Last payday we went around and paid stuff - including a payment on one of his fines. then he said we were broke except for 50 dollars to pay on another fine. He didn't make that payment that friday and over the weekend we spent some money - i dunno 25-40 dollars? i figured he'd have to make his fine payment out of this check. i reminded him of that and he said he paid it last week!! he either lied to me or stole from somwhere - we got into a big fight about it and i toold him to leave. He had said that it was impossible to steal from the job he has now (McDonalds) .

I don't know what to think or what to do - it's apparent that I don't trust him at all. We were both heading next week to another town to go to college, but it doesn't look like he can start this semester because he didn't get the propper transcripts in.

I'm ready to move on. I want to get my degree, and move on with life. I'm just getting sicker and older sitting here worrying.

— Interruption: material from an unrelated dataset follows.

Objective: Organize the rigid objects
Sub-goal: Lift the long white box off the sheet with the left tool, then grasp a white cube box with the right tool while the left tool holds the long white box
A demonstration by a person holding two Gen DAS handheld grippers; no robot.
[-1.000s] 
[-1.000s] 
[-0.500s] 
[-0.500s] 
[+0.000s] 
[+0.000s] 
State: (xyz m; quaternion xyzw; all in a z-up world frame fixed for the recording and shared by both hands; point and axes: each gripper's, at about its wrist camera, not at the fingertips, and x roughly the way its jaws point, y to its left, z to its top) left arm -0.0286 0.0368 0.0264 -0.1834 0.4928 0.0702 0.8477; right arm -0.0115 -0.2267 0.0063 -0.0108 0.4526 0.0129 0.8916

He has been doing nothing but going downhill since we met and I feel like I'm going with him. I wondering if I caused him to go downhill, but the situation he was in prior to us being together was about where he is now.

I'm sad -it hurts my heart - and I guess I don't know what to do.


----------



## aniahunks (Oct 21, 2011)

That's the sad thing of letting someone to be responsible. It's too much. Tell him that you only want what he can give you and nothing more.


----------